*Work to be completed*
Below are lines of data, and only some are wanted. Please repeat exactly those from the line that has "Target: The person" through the line that has "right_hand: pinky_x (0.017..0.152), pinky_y".

*Dataset excerpt*

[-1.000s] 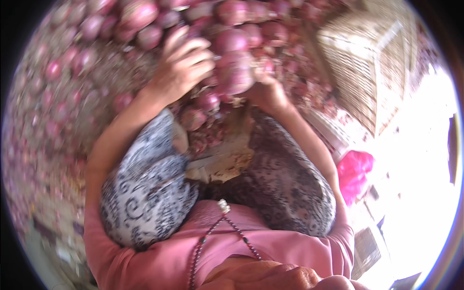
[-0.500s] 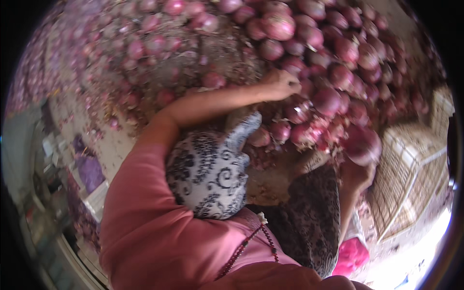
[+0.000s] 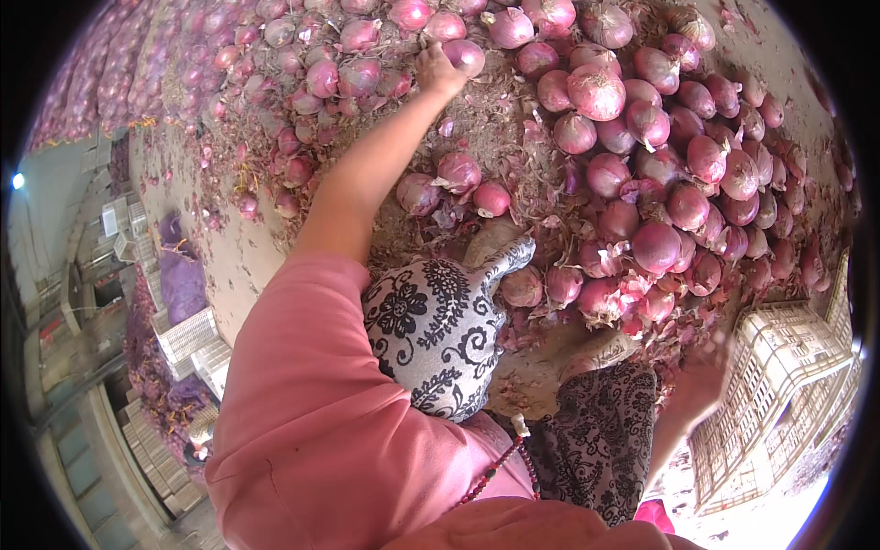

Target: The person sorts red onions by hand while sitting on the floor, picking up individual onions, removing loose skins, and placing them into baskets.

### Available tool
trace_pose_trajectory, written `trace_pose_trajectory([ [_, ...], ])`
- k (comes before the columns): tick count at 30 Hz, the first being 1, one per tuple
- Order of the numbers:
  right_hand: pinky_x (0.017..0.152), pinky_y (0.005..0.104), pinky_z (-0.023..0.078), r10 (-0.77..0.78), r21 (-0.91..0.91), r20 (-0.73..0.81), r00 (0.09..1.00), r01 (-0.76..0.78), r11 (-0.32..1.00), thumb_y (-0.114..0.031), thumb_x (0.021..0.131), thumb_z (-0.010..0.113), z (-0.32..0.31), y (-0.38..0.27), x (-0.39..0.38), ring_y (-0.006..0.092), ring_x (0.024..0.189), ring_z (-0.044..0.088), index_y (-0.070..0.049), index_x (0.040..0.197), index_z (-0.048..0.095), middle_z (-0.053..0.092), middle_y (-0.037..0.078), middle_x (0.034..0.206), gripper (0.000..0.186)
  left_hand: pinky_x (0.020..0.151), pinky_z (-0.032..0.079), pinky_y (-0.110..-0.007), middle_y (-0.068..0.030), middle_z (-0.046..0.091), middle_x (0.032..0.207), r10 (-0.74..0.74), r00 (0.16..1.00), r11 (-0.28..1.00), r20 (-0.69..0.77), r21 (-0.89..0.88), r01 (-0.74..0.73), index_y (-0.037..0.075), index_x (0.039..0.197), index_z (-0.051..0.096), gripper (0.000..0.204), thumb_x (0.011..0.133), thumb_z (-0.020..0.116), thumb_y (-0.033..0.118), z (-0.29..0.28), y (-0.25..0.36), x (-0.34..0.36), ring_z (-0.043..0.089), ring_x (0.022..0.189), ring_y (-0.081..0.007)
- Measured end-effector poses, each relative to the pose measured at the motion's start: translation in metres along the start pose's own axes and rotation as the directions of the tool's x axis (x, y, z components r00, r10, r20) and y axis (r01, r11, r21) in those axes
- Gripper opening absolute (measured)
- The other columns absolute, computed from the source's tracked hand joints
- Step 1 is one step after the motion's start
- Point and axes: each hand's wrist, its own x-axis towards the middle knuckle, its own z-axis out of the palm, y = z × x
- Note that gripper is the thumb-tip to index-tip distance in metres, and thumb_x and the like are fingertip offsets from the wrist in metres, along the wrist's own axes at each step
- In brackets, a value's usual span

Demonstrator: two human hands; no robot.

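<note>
My left hand (image 3: 437, 71) is stretched to the top middle, its fingers closed on a red onion (image 3: 467, 57). Around it lie loose red onions among papery skins. My right hand (image 3: 698, 376), smeared by motion, is low on the right beside a cream woven-plastic crate (image 3: 770, 357); its fingers are unclear and no onion shows in it. A large heap of red onions (image 3: 656, 246) spreads between my hands, above my legs in black-and-white patterned cloth (image 3: 431, 335).
Stacked mesh sacks of onions (image 3: 92, 78) stand at the upper left. White crates (image 3: 188, 344) and purple sacks (image 3: 183, 280) sit along the left, beyond a dirty floor (image 3: 238, 275). Something bright pink (image 3: 653, 515) lies at lower right by my leg.
My left arm has reached farther forward and now grips an onion. The big onion seen at my right hand is no longer visible there. The view has swung leftward since a second ago.
</note>
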Motion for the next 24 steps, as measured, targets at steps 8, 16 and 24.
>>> trace_pose_trajectory([
  [8,0.084,0.0294,0.053,0.127,-0.076,0.311,0.942,-0.108,0.991,-0.011,0.100,0.055,0.038,0.047,-0.014,0.0142,0.086,0.064,-0.002,0.123,0.059,0.067,0.006,0.104,0.025,0.101,0.048,-0.039,-0.0223,0.046,0.135,-0.106,0.982,0.976,0.158,-0.171,0.133,0.005,0.143,0.025,0.115,0.060,0.083,0.060,0.023,-0.010,0.038,0.054,0.120,-0.0361],
  [16,0.071,0.0231,0.051,0.172,-0.102,0.227,0.959,-0.152,0.983,-0.009,0.099,0.056,0.045,0.054,-0.014,0.0100,0.077,0.062,-0.004,0.119,0.061,0.068,0.005,0.099,0.020,0.103,0.049,-0.047,-0.0181,0.047,0.136,0.266,0.933,0.943,0.245,-0.268,-0.198,0.009,0.141,0.035,0.106,0.058,0.091,0.046,0.000,0.049,-0.045,0.052,0.123,-0.0329],
  [24,0.073,0.0254,0.051,0.187,-0.158,0.294,0.937,-0.145,0.977,-0.010,0.098,0.057,0.054,0.056,-0.008,0.0115,0.081,0.063,-0.003,0.119,0.061,0.068,0.006,0.100,0.022,0.101,0.050,-0.045,-0.0214,0.054,0.123,0.486,0.871,0.464,-0.074,-0.822,-0.329,0.001,0.128,0.045,0.093,0.056,0.094,0.034,-0.010,0.107,-0.061,0.057,0.115,-0.0336],
])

*Solution to this task*
Target: The person sorts red onions by hand while sitting on the floor, picking up individual onions, removing loose skins, and placing them into baskets.

### Available tool
trace_pose_trajectory, written `trace_pose_trajectory([ [_, ...], ])`
- k (comes before the columns): tick count at 30 Hz, the first being 1, one per tuple
- Order of the numbers:
  right_hand: pinky_x (0.017..0.152), pinky_y (0.005..0.104), pinky_z (-0.023..0.078), r10 (-0.77..0.78), r21 (-0.91..0.91), r20 (-0.73..0.81), r00 (0.09..1.00), r01 (-0.76..0.78), r11 (-0.32..1.00), thumb_y (-0.114..0.031), thumb_x (0.021..0.131), thumb_z (-0.010..0.113), z (-0.32..0.31), y (-0.38..0.27), x (-0.39..0.38), ring_y (-0.006..0.092), ring_x (0.024..0.189), ring_z (-0.044..0.088), index_y (-0.070..0.049), index_x (0.040..0.197), index_z (-0.048..0.095), middle_z (-0.053..0.092), middle_y (-0.037..0.078), middle_x (0.034..0.206), gripper (0.000..0.186)

Further output is not needed for this exercise.